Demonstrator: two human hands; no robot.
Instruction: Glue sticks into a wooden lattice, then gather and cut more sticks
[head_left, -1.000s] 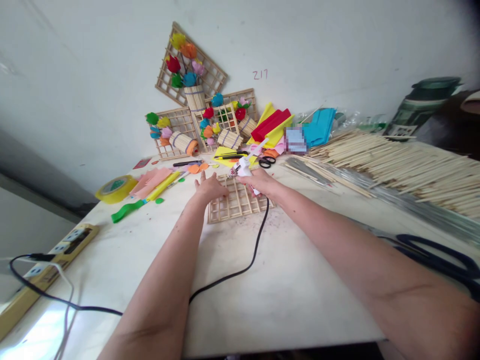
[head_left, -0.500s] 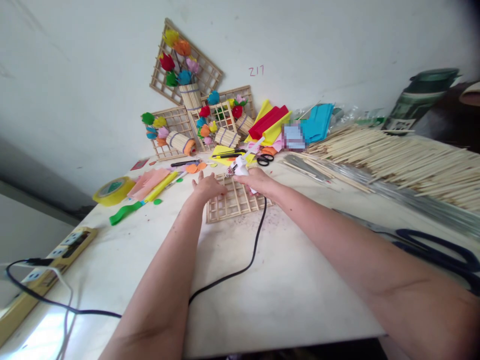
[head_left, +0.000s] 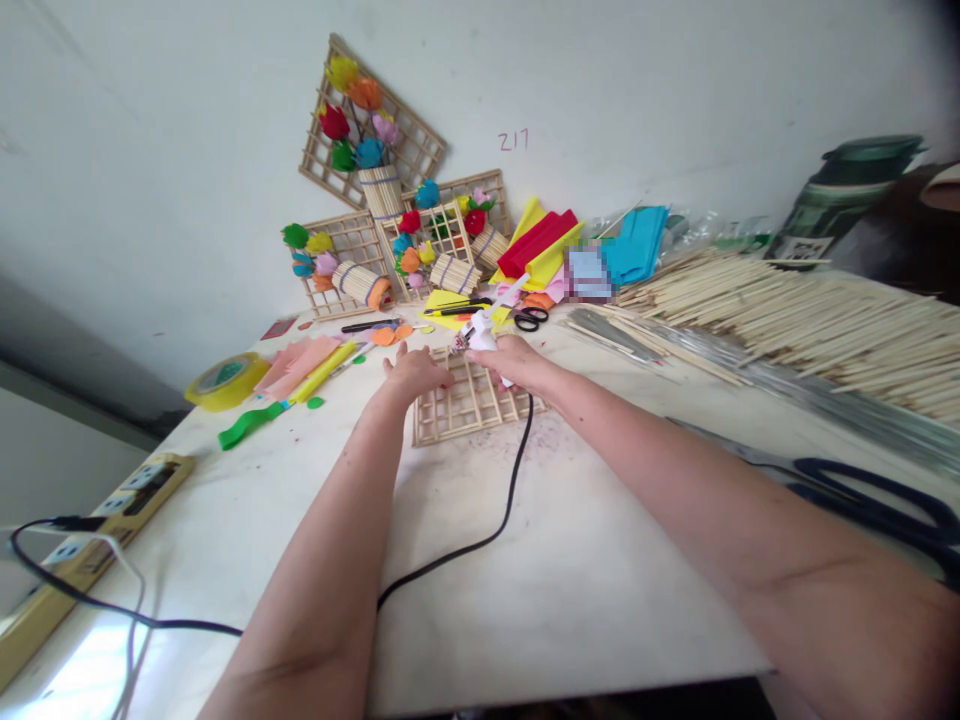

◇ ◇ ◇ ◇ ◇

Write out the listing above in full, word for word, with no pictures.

Demonstrator: two human hands; no robot.
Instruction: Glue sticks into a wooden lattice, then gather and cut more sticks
[head_left, -1.000s] 
[head_left, -0.500s] 
[head_left, +0.000s] 

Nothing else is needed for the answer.